5
votes

Elasticsearch has a built-in "highlight" function which allows you to tag the matched terms in the results (more complicated than it might at first sound, since the query syntax can include near matches etc.).

I have HTML fields, and Elasticsearch stomps all over the HTML syntax when I turn on highlighting.

Can I make it HTML-aware / HTML-safe when highlighting in this way?

I'd like the highlighting to apply to the text in the HTML document, and not to highlight any HTML markup which has matched the search, i.e. a search for "p" might highlight <p>p</p> -> <p><mark>p</mark></p>.

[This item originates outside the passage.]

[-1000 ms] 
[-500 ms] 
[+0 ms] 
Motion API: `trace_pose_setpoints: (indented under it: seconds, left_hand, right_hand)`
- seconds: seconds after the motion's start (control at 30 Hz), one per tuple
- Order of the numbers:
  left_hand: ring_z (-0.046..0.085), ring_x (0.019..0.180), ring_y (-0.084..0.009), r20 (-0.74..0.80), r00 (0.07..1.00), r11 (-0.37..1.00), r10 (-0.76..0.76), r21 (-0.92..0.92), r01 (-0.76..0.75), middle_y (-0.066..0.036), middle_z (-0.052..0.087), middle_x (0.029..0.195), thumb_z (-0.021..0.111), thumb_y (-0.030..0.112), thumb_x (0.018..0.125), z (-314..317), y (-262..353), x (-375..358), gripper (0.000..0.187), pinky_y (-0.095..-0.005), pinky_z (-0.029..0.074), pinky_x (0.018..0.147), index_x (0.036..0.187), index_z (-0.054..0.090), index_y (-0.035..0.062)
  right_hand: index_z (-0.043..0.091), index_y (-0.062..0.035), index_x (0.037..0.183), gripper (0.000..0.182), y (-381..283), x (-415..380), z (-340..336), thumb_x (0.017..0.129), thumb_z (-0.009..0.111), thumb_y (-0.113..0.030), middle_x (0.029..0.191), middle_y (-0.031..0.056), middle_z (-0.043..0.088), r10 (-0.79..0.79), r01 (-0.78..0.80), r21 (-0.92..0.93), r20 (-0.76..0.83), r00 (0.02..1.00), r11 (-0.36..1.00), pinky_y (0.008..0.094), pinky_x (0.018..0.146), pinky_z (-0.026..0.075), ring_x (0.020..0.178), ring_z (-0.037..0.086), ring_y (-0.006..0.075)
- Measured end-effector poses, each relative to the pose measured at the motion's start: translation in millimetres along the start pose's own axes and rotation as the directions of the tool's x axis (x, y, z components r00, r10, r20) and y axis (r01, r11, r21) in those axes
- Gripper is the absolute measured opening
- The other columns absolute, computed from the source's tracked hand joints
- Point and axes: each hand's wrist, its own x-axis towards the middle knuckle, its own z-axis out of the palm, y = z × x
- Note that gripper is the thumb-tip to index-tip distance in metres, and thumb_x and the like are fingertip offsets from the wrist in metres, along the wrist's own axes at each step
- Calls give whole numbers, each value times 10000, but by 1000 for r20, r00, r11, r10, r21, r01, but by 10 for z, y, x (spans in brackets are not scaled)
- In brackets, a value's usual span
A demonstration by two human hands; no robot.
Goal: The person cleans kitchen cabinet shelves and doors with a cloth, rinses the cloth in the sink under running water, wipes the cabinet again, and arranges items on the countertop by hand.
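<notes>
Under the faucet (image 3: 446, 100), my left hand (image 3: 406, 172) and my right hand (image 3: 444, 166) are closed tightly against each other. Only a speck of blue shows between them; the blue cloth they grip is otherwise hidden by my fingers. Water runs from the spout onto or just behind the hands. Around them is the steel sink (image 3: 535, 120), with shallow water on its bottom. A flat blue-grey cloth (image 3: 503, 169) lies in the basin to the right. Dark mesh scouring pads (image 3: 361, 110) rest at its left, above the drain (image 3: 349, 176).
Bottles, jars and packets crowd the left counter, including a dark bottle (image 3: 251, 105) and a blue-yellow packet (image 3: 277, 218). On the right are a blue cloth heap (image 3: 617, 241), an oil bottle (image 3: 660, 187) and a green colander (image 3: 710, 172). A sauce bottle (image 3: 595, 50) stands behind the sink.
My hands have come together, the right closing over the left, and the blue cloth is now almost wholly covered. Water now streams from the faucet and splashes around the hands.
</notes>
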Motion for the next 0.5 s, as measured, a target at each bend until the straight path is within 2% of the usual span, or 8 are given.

My fields are indexed as "type: string".

The documentation says:

Encoder:

An encoder parameter can be used to define how highlighted text will be encoded. It can be either default (no encoding) or html (will escape html, if you use html highlighting tags).

.. but that HTML-escapes my already HTML-encoded field, breaking things further.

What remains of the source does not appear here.